Within the listing below, give again exactly the lines between the one containing "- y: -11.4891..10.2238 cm" and the one containing "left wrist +", inclusive, pictures left aside.

> _Provided records_
################
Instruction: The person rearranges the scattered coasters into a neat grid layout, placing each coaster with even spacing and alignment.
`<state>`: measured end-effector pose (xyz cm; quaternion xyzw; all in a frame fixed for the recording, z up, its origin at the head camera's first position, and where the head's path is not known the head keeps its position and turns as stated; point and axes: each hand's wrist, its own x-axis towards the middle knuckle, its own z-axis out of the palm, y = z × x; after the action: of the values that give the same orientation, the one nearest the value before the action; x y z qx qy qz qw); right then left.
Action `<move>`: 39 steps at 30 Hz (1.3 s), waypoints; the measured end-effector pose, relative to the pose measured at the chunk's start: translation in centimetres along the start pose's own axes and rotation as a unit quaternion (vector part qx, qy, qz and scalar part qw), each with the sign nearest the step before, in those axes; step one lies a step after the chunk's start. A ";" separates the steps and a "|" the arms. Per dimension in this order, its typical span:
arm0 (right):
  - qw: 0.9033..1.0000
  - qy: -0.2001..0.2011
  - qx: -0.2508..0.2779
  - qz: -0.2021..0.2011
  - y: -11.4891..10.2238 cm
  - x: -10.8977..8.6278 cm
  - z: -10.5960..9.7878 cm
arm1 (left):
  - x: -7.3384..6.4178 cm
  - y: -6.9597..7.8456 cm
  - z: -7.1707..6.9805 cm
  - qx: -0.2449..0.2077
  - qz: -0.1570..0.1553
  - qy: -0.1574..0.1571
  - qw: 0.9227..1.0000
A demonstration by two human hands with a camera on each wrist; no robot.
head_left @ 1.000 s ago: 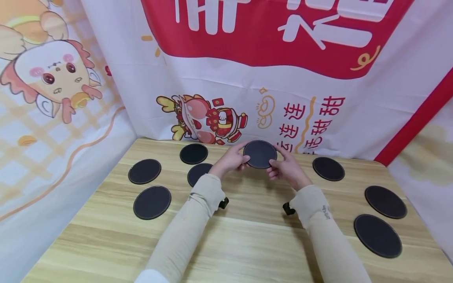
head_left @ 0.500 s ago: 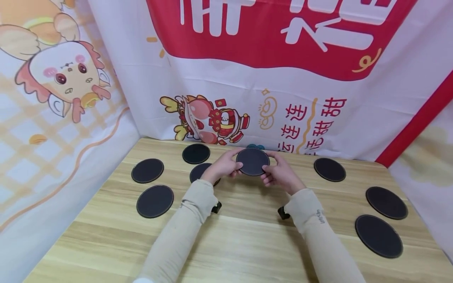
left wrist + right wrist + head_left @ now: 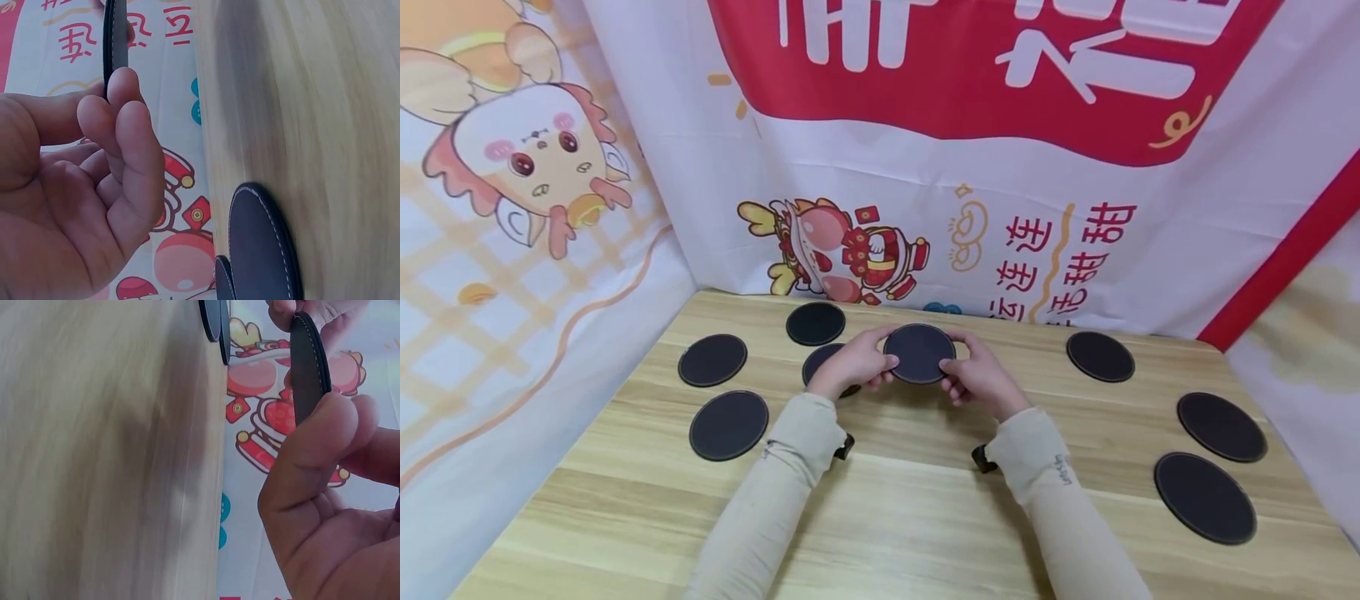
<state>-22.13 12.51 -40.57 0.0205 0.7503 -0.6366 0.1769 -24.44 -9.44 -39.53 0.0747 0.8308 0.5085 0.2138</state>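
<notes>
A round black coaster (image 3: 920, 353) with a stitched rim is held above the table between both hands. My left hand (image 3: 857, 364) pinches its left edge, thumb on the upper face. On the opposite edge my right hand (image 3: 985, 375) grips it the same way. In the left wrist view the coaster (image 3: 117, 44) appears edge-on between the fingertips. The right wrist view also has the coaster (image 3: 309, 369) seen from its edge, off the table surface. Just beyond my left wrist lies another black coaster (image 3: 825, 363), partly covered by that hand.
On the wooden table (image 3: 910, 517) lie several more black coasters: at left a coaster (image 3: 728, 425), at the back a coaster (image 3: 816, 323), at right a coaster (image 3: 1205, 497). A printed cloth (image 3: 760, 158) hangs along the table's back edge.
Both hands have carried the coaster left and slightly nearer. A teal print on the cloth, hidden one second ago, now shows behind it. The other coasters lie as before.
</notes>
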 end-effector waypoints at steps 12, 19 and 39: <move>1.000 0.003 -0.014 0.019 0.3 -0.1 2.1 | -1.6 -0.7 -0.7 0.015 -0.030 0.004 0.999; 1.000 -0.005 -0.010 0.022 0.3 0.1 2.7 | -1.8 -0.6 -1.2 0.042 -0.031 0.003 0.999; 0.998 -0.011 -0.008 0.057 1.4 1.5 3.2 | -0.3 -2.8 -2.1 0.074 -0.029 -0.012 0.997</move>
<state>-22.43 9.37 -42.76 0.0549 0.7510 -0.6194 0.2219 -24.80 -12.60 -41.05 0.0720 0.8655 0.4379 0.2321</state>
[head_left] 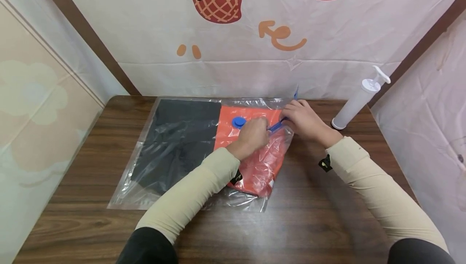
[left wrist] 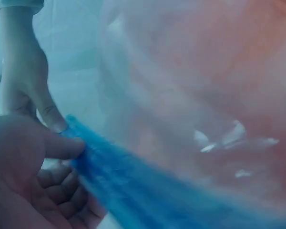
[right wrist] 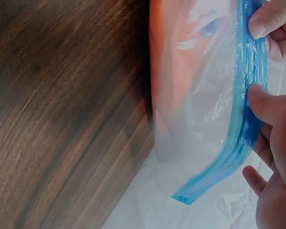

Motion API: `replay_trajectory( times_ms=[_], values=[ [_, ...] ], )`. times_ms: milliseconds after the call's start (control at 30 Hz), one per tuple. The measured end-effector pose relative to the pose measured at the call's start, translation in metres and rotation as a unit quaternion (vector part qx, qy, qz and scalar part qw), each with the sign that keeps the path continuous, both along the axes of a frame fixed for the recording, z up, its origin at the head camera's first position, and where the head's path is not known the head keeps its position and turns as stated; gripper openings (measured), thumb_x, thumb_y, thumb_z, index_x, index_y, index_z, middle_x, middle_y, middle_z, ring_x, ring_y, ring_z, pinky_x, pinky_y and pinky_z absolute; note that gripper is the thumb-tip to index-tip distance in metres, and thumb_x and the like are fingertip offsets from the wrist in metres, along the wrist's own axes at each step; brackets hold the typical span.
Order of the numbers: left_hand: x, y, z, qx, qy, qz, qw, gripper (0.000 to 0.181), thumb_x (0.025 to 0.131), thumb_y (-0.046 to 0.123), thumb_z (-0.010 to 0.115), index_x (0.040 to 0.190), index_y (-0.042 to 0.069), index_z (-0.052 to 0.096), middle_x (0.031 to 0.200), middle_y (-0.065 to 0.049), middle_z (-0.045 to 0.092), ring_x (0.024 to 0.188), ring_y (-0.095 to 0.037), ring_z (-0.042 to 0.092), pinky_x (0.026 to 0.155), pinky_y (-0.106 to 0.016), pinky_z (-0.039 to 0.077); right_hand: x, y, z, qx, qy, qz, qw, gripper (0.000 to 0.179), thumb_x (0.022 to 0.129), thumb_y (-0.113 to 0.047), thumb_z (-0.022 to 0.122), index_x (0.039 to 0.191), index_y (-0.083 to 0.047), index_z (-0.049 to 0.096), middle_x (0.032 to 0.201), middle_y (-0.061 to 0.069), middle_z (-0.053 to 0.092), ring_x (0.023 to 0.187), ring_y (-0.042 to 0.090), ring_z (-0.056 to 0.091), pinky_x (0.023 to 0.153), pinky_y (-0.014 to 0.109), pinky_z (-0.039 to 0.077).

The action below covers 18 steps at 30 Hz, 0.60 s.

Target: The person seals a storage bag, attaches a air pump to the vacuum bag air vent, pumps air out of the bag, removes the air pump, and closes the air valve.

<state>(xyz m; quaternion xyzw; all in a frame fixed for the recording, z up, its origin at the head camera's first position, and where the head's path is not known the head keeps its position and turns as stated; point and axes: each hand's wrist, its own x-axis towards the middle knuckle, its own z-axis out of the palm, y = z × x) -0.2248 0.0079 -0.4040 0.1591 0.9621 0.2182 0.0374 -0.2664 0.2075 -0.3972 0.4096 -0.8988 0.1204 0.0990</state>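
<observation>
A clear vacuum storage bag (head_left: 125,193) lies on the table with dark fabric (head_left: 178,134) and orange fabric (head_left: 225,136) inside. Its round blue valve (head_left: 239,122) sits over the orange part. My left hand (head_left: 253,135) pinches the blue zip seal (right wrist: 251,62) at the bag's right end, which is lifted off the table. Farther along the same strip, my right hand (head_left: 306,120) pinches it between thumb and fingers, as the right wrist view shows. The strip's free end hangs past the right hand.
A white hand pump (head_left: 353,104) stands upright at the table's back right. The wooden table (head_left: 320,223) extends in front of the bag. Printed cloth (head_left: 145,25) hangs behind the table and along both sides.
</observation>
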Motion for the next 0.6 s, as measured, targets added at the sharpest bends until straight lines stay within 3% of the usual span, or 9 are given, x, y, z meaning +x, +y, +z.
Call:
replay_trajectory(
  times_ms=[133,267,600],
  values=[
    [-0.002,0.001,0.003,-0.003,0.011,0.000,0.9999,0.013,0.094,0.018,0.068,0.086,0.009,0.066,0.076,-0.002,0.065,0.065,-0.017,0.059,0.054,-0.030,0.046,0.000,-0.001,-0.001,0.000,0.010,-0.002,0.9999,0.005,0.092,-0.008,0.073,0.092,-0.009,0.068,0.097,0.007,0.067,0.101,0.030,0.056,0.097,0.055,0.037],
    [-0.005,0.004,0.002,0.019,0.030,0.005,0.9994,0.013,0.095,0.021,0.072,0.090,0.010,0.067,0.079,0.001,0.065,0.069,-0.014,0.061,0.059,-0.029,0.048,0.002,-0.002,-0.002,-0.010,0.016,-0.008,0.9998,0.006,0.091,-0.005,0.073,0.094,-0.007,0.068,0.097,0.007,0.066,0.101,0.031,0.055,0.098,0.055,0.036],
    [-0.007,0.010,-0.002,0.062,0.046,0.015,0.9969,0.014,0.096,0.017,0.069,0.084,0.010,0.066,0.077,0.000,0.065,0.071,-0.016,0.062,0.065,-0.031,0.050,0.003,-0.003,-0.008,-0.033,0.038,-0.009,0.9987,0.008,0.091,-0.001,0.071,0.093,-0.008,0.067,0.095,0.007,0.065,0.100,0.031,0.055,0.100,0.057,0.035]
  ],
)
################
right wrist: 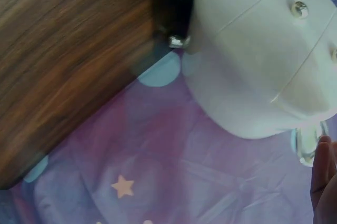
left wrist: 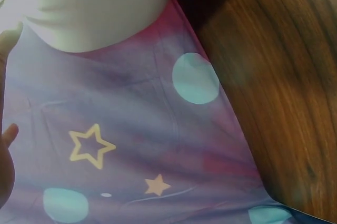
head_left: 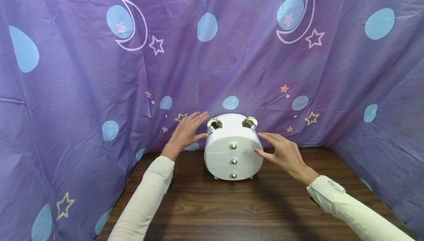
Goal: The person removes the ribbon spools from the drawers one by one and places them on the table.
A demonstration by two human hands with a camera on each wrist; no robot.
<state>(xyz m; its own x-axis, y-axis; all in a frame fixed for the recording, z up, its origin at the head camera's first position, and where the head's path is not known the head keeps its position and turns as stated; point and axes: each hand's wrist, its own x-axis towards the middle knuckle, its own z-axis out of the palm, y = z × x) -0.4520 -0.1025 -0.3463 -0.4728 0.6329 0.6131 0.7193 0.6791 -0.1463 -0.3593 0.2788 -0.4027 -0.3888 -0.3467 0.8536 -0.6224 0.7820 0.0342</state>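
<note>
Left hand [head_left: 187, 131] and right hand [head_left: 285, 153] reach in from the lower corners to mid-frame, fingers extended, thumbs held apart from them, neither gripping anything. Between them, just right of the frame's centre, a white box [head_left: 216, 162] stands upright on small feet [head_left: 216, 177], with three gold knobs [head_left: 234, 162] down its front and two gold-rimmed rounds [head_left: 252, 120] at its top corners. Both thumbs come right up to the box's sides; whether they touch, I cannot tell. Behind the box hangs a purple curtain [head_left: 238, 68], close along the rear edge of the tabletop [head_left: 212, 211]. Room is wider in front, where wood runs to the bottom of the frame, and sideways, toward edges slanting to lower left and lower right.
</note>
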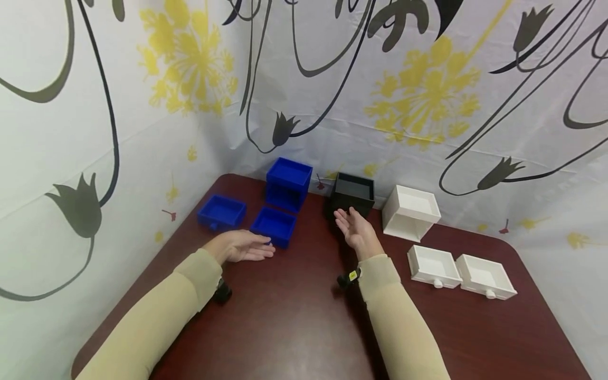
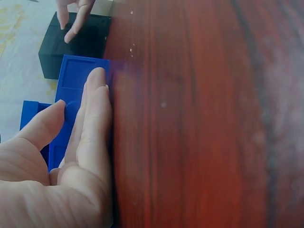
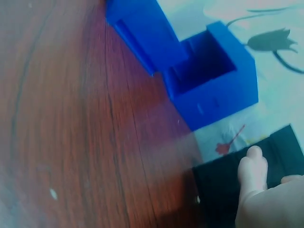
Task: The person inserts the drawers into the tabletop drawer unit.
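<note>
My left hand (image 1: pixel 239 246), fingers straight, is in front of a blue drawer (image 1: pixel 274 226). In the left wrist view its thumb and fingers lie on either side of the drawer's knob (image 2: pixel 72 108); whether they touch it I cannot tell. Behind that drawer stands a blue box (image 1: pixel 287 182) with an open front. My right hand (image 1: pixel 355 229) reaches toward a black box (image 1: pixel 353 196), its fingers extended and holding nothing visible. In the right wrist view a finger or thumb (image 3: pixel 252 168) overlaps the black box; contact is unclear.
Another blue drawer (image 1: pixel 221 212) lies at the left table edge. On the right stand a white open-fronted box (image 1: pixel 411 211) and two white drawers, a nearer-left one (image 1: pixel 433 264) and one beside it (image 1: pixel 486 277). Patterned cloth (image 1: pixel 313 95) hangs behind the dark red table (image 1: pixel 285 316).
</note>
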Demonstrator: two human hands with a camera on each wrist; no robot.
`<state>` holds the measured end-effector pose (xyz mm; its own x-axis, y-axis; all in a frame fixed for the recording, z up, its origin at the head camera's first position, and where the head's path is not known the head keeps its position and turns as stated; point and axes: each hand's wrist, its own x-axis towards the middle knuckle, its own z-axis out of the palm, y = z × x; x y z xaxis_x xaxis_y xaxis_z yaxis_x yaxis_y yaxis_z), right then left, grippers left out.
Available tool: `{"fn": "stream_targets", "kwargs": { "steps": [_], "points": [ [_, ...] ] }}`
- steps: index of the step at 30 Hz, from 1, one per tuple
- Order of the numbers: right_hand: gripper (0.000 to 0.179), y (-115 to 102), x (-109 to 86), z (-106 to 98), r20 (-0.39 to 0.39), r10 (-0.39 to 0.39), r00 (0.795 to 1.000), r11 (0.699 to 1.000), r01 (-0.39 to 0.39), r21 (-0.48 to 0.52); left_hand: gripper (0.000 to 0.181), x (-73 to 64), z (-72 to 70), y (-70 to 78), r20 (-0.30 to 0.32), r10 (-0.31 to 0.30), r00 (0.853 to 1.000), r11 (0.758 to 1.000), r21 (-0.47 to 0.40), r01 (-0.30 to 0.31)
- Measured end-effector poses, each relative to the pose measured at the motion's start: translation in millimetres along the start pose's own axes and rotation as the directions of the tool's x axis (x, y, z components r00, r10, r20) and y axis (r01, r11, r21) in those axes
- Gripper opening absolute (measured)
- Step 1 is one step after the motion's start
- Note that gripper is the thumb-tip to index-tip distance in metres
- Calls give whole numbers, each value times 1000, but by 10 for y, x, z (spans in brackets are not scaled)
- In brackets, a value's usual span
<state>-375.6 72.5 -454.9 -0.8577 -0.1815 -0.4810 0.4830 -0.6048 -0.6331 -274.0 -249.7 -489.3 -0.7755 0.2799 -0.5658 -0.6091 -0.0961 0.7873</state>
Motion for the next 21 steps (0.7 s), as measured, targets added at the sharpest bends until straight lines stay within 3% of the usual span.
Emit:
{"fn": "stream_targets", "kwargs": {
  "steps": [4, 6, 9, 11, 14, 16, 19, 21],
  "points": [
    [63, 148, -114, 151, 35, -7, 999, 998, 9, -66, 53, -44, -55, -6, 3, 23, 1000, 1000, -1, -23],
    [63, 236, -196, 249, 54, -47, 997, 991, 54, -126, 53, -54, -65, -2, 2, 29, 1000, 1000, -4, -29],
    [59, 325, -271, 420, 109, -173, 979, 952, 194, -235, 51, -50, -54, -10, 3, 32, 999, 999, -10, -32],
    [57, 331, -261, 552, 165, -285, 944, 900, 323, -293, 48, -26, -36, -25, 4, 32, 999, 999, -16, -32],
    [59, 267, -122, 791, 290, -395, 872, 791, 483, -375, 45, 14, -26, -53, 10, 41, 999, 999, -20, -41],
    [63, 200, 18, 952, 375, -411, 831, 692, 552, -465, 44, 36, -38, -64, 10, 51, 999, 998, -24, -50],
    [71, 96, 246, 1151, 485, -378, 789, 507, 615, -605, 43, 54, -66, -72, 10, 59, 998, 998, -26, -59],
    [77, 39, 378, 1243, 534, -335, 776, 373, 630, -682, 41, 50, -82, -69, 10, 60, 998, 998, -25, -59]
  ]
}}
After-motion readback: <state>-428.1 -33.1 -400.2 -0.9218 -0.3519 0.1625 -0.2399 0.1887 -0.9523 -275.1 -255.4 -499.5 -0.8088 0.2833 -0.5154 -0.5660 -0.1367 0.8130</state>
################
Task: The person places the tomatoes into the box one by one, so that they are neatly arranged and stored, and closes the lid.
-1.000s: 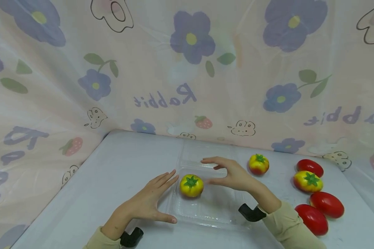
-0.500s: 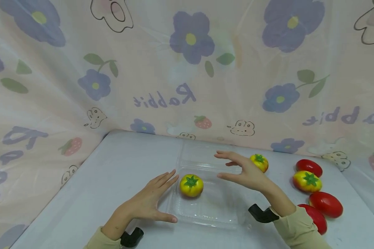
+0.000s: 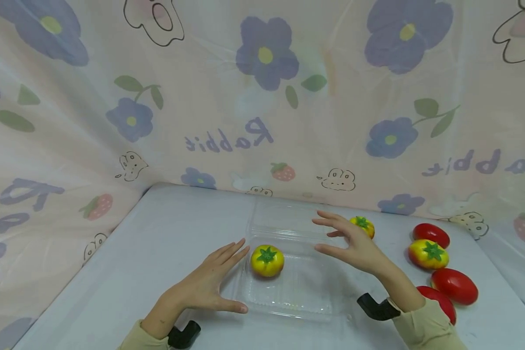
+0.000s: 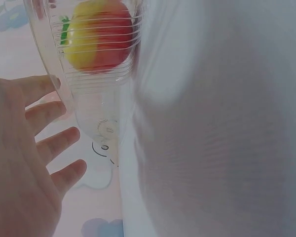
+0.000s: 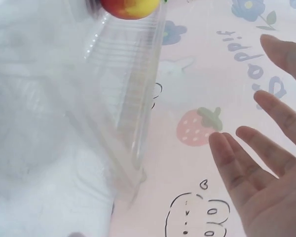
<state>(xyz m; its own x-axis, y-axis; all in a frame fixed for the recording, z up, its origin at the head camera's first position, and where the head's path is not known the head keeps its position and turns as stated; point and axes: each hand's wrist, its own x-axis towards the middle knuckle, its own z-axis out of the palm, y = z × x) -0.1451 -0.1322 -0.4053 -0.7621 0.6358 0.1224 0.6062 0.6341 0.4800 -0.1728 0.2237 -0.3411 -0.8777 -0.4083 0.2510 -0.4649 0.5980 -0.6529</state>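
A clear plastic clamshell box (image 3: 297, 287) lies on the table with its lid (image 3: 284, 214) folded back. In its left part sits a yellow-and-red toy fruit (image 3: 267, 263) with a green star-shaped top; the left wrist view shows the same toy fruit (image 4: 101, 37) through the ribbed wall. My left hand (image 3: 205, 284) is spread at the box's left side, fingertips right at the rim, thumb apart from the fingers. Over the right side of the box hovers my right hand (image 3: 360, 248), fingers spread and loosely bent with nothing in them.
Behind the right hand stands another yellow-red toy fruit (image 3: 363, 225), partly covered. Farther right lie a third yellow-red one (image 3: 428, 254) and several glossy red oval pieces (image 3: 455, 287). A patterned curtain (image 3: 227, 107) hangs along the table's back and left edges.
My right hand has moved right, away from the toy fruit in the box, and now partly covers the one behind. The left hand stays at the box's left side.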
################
> _The answer_
  - y: -11.4891..10.2238 cm
  - x: -10.8977..8.6278 cm
  - z: -10.5960..9.7878 cm
arm1 (left):
  - x: -7.3384..6.4178 cm
  - y: -6.9597..7.8456 cm
  - z: -7.1707..6.9805 cm
  - qx: -0.2449..0.2077
  - qz: -0.1570..0.1553
  - qy: -0.1574..0.1571
  - qw: 0.9227..1.0000
A demonstration by two human hands with a camera on each wrist; no robot.
head_left @ 1.000 s ago: 
head_left @ 0.500 s ago: 
left wrist + right wrist + head_left @ now: 

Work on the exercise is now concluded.